HOLMES: It’s already had an impact. Comcast was a big supporter of ours. But I’m not sure that I’m worried. I’m as worried as all of us need to be about our country, but in terms of our project, my hope and what has been true so far is that when one partner leaves, another emerges. So far, that has been the case. I’m not resting on that by any means. We’ve also had to adjust. I’ve had to lay off some of our full-time team. We’ve had to change parts of our functions. So, yeah, it’s not comfortable. Like everyone at this time, we’re dealing with the very serious repercussions of this moment.

DEADLINE: This year’s Luminary Gala. Autumn Durald Arkapaw and the legendary Robert Townsend are among the honorees. You started the gala in 2022? Why?

HOLMES: No, the first gala was in 2023. But we’ve been giving honors since the very first festival. We have also strategically been trying to arrange a fundraising aspect related to the awards. I’ve worked in museums and other nonprofits, and that’s how they did it. People had galas for these kinds of things, because sometimes you can attract people to a gala who may not come to your film festival. We had some award ceremonies before 2020 that just weren’t as robust, because there wasn’t really capacity. Again, it was trying to corral people who had other jobs to do these things on the side. That was really challenging. Now that we have a full-time organization and board, we can produce a real gala, so we decided to give it a try.
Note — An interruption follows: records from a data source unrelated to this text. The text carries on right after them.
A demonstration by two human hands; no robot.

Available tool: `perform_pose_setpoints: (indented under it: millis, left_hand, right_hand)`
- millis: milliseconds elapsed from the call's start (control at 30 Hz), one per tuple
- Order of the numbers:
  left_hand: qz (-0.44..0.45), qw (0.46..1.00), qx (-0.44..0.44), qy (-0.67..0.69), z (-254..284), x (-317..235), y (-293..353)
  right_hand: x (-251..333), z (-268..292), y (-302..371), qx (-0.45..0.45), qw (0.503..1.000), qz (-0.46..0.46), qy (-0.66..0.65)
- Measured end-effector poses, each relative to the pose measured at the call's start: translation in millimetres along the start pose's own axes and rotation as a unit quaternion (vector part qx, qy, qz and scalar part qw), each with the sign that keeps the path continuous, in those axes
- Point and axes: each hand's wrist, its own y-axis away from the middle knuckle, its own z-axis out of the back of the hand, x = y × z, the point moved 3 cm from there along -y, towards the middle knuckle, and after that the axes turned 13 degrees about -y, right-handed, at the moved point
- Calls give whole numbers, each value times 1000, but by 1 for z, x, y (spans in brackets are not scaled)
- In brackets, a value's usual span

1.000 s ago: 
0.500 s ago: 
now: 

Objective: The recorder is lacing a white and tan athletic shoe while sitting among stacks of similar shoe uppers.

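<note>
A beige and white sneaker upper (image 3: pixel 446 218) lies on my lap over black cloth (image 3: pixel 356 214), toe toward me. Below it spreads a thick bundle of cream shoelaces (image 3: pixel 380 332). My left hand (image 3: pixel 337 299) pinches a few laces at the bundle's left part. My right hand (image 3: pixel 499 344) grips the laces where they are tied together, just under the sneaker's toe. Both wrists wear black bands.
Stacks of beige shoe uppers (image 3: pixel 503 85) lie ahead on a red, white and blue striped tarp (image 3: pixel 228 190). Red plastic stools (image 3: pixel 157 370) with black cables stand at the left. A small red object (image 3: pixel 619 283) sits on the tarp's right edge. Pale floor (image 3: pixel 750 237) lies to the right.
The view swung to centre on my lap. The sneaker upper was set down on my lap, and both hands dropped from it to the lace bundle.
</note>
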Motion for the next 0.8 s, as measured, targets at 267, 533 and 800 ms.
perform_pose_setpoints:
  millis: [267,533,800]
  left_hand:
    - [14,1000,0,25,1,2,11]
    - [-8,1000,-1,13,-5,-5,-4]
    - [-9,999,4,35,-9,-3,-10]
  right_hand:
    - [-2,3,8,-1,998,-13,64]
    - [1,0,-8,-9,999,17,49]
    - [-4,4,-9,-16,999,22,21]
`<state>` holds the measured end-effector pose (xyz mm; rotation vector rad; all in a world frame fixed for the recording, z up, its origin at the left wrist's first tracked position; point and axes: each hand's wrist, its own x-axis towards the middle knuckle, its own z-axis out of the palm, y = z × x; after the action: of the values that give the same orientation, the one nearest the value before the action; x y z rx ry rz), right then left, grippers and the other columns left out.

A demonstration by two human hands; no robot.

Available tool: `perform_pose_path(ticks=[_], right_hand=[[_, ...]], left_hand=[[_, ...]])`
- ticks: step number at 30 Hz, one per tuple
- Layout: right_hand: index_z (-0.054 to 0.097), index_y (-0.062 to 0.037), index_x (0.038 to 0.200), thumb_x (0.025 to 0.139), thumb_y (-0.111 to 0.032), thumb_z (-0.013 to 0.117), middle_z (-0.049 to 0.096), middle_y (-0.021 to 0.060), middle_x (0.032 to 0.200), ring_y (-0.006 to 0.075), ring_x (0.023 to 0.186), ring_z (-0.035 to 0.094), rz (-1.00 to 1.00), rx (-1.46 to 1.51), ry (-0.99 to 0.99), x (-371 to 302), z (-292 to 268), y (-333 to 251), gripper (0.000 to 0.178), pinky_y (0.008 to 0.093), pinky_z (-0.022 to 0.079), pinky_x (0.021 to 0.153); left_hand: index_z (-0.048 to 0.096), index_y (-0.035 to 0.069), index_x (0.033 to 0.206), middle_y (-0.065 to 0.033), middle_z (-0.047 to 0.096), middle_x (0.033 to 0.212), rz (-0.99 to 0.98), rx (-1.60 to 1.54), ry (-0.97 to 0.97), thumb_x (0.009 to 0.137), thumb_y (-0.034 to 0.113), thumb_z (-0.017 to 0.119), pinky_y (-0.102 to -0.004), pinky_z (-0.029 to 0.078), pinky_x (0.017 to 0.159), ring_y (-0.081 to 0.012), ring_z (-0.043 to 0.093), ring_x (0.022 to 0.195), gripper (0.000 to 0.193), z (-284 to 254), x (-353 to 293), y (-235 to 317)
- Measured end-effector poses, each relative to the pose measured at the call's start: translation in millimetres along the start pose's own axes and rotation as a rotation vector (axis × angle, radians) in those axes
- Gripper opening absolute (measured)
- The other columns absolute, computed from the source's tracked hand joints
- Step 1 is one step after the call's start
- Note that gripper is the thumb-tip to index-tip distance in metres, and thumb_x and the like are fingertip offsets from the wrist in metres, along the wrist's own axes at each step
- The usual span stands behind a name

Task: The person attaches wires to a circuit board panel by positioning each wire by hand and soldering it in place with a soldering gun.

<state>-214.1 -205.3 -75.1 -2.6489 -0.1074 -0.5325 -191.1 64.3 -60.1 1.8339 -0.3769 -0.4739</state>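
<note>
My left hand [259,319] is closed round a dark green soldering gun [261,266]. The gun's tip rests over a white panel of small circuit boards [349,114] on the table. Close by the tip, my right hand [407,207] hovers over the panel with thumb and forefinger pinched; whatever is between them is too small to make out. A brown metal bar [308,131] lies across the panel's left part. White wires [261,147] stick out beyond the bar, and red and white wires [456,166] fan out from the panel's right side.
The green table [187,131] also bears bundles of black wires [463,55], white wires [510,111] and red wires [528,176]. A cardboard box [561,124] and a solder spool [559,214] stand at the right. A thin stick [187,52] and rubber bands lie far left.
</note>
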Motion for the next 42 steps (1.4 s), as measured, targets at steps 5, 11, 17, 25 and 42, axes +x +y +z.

Traditionally, as a nonprofit, you do a gala for five years, after which you are usually able to earn money from it. We have started turning a profit in advance of that timeline. My hope was always to create an opportunity to engage with donors and also have a fun party where people get to be fabulous. Also, it’s a moment to celebrate all the work we’ve done for the year. It’s a moment to connect.

DEADLINE: Thinking about awards, are you at all interested in moving the festival to align more closely with the fall awards season character?

HOLMES: People are coming and submitting, so there’s no reason for us to change right now. We’ve definitely considered in the past doing a ceremony in L.A. around award season. I’m not averse to that, but it would require a different kind of budget and different kinds of partners than we currently have. However, I’m also curious if that would serve us. It’s been my personal experience that running to the industry doesn’t always serve what we’re trying to do. We exist in this liminal space between the art world and Hollywood, and frankly, the social justice space. We’re trying to operate in all of those at the same time. We’re not only concerned with the Hollywood awards season, but we’re also thinking about what is happening in other spaces. So I wouldn’t say we’re not gonna move, but right now, if people are coming, I think we’re good.

DEADLINE: For the next 15 years, what are your aims for the festival?

HOLMES: I want us to have all the resources we need to do the work that we’re doing. And I’d like for filmmakers to have the resources they need to do the work that they’re doing. And I’ll leave it at that.